Men and women of all weights, shapes and sizes go on diets to try to improve their health or change their appearance, often to feel better about themselves. This doesn’t always mean trying to lose weight, it might be to increase muscle mass and reduce body fat.

While there’s a seemingly endless list of diets with different rules to follow they generally fit into one of these categories:

  • The weight loss diet – these diets are usually heavy on deprivation focusing on reducing calorie/kJ intake, weighing or measuring portion sizes, lists of approved/banned foods, and might require supplements or meal replacement products. They are sometimes called cleanses or detoxes.
  • The lifestyle change – these diets like to pretend that they aren’t a diet. They often don’t talk openly about reducing calorie/kJ intake and try to disguise restriction by getting you to ‘quit’ something or avoid a food group that’s wrongly made out to be the cause of all ill-health.
  • The fitness plan – these diets can be about weight loss or building muscle. They are paired with an exercise plan and often involve energy and macronutrient targets, a meal plan and might require use of supplements. They may also have periods of restricting foods followed by more liberal ‘cheat’ meals.

Is there a problem with dieting?

Diets can be tough to follow as they’re often a one size fits all approach which doesn’t take into account all of the things that make you unique. If you’re one of the few that has found a diet you can easily follow long-term without it impacting on your enjoyment of life, then by all means stick with it. For the majority of people who diet this isn’t the case. Eventually the rules become too hard to live by and the diet fails. When diets fail:

  • foods that were banned are often overeaten
  • weight or body fat that was lost can be regained and may end up being higher than before the diet started
  • body dissatisfaction increases
  • People blame themselves for not trying hard enough when they should blame the diet for not being right for them.
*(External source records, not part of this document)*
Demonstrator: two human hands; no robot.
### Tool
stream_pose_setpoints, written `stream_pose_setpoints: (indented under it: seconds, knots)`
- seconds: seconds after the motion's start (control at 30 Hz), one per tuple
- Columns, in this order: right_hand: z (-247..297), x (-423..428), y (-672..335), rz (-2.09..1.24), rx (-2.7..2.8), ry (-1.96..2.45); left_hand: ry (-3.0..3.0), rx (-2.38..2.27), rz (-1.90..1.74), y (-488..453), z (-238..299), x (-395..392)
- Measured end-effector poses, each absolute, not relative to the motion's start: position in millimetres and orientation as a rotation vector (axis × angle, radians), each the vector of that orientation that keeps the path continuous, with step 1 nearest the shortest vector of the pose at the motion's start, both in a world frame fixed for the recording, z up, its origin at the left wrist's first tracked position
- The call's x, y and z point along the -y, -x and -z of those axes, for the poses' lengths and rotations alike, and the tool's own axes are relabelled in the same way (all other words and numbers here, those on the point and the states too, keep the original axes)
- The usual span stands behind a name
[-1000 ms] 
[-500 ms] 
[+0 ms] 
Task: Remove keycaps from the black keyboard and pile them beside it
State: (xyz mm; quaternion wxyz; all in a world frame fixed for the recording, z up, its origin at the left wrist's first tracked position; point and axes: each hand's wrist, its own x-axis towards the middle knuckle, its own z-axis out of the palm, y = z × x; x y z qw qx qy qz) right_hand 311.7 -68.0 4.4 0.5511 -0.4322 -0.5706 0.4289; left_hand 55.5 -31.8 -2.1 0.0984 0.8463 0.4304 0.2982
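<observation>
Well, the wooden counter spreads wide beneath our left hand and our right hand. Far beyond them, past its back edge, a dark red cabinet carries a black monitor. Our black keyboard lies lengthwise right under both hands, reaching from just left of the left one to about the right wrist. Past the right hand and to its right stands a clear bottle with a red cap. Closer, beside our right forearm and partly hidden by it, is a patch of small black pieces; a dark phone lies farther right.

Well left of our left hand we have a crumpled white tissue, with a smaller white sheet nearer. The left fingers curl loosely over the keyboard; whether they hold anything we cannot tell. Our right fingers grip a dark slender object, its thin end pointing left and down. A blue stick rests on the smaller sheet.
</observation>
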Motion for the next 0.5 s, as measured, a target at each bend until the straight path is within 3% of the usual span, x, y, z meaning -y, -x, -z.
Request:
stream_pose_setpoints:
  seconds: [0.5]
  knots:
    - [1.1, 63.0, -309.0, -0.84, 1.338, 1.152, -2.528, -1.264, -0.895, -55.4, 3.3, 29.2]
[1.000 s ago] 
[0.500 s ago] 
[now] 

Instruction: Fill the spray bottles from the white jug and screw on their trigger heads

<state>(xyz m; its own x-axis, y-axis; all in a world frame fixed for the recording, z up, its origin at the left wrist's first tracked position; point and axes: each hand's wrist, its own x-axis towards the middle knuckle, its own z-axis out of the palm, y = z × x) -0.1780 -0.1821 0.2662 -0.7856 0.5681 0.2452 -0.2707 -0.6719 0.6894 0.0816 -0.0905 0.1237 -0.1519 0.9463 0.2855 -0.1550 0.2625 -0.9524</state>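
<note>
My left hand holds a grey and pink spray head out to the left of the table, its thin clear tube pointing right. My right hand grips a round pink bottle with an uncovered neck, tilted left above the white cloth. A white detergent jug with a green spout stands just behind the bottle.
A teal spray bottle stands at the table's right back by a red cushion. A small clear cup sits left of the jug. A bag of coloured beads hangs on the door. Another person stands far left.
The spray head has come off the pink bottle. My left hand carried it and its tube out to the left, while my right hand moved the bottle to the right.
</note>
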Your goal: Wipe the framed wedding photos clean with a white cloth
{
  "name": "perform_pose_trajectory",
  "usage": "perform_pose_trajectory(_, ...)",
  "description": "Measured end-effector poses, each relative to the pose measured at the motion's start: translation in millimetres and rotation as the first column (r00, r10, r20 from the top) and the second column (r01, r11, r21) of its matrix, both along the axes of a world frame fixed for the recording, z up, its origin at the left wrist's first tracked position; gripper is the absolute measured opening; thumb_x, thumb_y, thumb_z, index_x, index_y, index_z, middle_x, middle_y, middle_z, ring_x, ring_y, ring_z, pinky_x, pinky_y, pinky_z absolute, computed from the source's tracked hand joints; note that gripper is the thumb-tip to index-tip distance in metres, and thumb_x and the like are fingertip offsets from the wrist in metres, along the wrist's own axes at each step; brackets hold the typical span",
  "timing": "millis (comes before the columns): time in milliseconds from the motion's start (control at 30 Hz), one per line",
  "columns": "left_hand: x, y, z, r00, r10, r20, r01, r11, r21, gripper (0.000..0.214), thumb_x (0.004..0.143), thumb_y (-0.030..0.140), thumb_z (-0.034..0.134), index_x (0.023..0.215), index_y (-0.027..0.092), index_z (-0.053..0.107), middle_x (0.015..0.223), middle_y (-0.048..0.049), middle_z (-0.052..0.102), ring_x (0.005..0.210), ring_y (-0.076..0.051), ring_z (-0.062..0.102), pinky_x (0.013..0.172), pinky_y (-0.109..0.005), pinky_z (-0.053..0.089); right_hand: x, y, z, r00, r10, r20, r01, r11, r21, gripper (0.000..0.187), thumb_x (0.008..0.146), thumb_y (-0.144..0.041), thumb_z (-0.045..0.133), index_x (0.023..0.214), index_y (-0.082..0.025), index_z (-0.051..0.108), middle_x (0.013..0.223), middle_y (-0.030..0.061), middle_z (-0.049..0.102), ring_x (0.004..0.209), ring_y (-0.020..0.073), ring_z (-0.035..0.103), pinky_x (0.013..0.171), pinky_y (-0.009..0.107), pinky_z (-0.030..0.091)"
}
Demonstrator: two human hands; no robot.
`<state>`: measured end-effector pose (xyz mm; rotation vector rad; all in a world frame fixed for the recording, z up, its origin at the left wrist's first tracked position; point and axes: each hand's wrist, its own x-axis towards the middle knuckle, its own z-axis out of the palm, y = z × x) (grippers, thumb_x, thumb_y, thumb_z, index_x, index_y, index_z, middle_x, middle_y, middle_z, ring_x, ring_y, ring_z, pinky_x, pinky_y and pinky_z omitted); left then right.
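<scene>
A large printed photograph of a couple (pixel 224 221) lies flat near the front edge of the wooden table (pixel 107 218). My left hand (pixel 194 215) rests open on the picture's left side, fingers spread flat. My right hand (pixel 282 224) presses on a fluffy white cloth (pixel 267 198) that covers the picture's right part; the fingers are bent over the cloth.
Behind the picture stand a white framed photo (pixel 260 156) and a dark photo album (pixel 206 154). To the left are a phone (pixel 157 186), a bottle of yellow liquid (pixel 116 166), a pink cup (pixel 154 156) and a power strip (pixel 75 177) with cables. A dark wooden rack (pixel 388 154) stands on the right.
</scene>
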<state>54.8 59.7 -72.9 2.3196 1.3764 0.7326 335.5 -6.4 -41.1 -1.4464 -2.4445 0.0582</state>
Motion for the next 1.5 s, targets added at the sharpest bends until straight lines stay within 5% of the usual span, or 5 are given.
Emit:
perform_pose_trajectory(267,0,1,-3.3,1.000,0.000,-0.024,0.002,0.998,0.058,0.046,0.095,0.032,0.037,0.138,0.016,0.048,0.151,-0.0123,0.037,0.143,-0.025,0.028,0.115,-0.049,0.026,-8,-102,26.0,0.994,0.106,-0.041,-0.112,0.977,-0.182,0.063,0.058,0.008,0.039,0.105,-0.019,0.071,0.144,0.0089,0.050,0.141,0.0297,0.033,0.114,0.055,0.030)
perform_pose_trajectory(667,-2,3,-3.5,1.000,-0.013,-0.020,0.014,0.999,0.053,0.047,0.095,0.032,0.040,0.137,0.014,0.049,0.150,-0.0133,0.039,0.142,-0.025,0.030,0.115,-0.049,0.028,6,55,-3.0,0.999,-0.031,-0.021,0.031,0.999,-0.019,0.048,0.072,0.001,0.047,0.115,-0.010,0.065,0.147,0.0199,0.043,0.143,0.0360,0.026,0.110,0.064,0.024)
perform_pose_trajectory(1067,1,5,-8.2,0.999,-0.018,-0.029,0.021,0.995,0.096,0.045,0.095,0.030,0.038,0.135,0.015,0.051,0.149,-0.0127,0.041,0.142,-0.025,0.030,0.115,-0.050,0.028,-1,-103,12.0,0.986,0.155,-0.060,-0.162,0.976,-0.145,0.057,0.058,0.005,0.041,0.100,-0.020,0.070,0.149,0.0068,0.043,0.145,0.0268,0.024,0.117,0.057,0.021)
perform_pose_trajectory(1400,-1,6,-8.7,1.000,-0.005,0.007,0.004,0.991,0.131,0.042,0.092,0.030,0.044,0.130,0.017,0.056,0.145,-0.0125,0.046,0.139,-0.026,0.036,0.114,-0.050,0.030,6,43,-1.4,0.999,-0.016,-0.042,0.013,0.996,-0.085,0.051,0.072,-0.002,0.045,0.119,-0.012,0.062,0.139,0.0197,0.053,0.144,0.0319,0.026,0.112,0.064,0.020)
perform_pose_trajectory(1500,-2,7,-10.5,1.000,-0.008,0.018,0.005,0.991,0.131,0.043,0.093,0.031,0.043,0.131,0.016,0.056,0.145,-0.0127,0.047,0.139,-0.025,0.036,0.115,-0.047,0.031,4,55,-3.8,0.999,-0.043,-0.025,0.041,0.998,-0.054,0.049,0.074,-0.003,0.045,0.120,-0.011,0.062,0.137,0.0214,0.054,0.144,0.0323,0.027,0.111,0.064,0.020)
Dieting is the number one risk factor for developing an eating disorder.

Guilt (B)

The Non-Diet Approach

The Non-Diet Approach isn’t a diet. It’s a more flexible way of eating and exercising that helps you to improve your health by finding what works best for you. The Non-Diet Approach isn’t another way of trying to change your body to how you think it should look, but it can help you to:

  • Reduce the amount of time you spend worrying about food and your appearance
  • Enjoy a wide variety of foods without guilt or anxiety
  • Reduce non-hungry or binge eating
  • Feel more comfortable with your body
  • Focus on exercising and moving your body in ways that you enjoy rather than feel you should

What’s involved?

This will vary depending on your needs. The Non-Diet Approach uses mindful eating to help you to eat intuitively. This means learning how to recognise when you’re hungry, choose what would satisfy you most and stop when you’ve had enough to eat. There is no counting, weighting or measuring of foods. The same approach is taken with exercise, focusing on moving your body for how it makes you feel rather than to ‘burn off’ what you’ve eaten or punish yourself. The Non-Diet Approach also encourages acceptance of a greater diversity of weights and body shapes.